Mr Padan said: "We are encouraged by what the future holds."

The US company said the restaurants, operations and employees in Israel would be retained "on equivalent terms" though the terms of the sale were not revealed. Under Alonyal, McDonald's employs 5,000 people.

At the start of the year, McDonald's chief executive Chris Kempczinski blamed the backlash on "misinformation" but it hit the firm's financials nonetheless and it missed its first quarterly sales target in nearly four years.

McDonald's hit by Israel-Gaza 'misinformation'

McDonald's sales dented by Israel-Gaza boycotts

The boycott was described as "disheartening and ill-founded" by McDonald's. The company relies on thousands of independent businesses to own and operate most of its more than 40,000 stores around the world. About 5% are located in the Middle East.
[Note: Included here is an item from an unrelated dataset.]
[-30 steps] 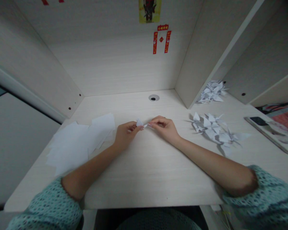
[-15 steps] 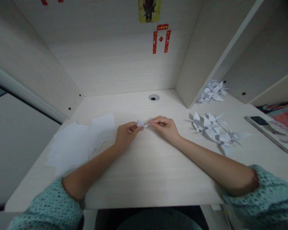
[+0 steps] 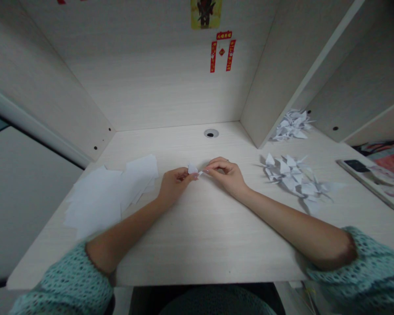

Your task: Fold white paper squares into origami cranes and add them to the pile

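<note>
A small folded white paper crane (image 3: 192,168) is held between my two hands over the middle of the desk. My left hand (image 3: 177,183) pinches its body between thumb and fingers, with one pointed flap standing up above the fingertips. The thumb and forefinger of my right hand (image 3: 226,173) are closed on the narrow paper point that reaches out to the right. My fingers cover much of the folded piece.
Loose white paper sheets (image 3: 98,201) lie on the left of the desk (image 3: 197,245). At right is a group of folded paper cranes (image 3: 292,173), with another pile (image 3: 293,125) behind the divider (image 3: 282,78). A phone (image 3: 371,179) lies far right.
Both hands keep their pinch on the paper crane. The fingertips of my two hands are slightly closer together, and the view has shifted a little.
</note>
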A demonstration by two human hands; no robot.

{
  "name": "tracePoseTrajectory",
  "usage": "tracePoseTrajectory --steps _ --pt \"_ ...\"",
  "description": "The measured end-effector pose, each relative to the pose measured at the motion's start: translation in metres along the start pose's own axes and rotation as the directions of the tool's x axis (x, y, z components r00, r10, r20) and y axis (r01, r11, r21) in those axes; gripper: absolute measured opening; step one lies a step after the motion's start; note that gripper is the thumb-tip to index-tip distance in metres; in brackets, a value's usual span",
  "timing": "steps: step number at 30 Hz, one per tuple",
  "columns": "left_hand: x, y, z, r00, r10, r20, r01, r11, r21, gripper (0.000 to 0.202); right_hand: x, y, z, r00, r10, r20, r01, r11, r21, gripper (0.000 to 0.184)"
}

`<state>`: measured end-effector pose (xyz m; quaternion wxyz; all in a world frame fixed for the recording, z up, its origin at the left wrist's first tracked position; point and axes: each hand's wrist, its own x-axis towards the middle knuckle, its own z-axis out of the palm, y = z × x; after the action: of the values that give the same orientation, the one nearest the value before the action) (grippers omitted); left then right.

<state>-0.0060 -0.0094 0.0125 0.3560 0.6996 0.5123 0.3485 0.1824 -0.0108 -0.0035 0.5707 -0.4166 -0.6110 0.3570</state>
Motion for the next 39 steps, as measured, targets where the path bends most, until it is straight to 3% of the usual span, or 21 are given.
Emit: tracePoseTrajectory --steps 6,16,21,27,39 --pt "0.0007 -0.0006 -0.0031 0.999 0.037 -0.023 -0.035 0.995 0.098 0.030 0.0015 -0.0013 -0.0026 0.999 -0.038 0.032 0.039 0.998 -0.043 0.009" --pt "0.0017 -0.0010 -0.0032 1.000 0.019 0.007 -0.020 0.990 0.137 0.031 0.0027 -0.0003 -0.0044 0.997 0.023 0.077 -0.014 0.993 -0.115 0.016" --pt "0.0020 -0.0026 -0.0021 1.000 0.002 0.011 -0.003 0.998 0.066 0.031 0.0018 0.0034 -0.0022 0.994 0.105 0.029 -0.102 0.990 -0.095 0.018" --pt "0.0039 -0.0046 -0.0009 0.999 -0.026 0.028 0.029 0.994 -0.109 0.034 0.0030 0.0060 -0.0011 0.975 0.221 -0.014 -0.219 0.972 0.079 0.024" --pt "0.0035 -0.0067 -0.0005 0.999 -0.027 0.025 0.029 0.997 -0.074 0.036 0.0022 0.0065 -0.0009 0.981 0.193 0.029 -0.194 0.981 0.025 0.023"
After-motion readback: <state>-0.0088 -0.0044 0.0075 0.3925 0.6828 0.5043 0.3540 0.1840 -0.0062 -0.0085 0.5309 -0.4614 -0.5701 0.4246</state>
"In every country where we operate, including in Muslim countries, McDonald's is proudly represented by local owner operators," Mr Kempczinski said at the time.

"So long as this war is going on... we're not expecting to see any significant improvement [in these markets]," the McDonald's boss added.

The company will be hoping that by taking the Israeli business back "in house" it can restore its reputation in the Middle East and meet its key sales targets once more.

Much of the Gaza Strip has been devastated during the Israeli military operations that began after Hamas-led gunmen attacked southern Israel on 7 October, killing about 1,200 people and seizing 253 hostages. About 130 of the hostages remain in captivity, at least 34 of whom are presumed dead.


More than 33,000 people have been killed in Gaza since then, the territory's Hamas-run health ministry said.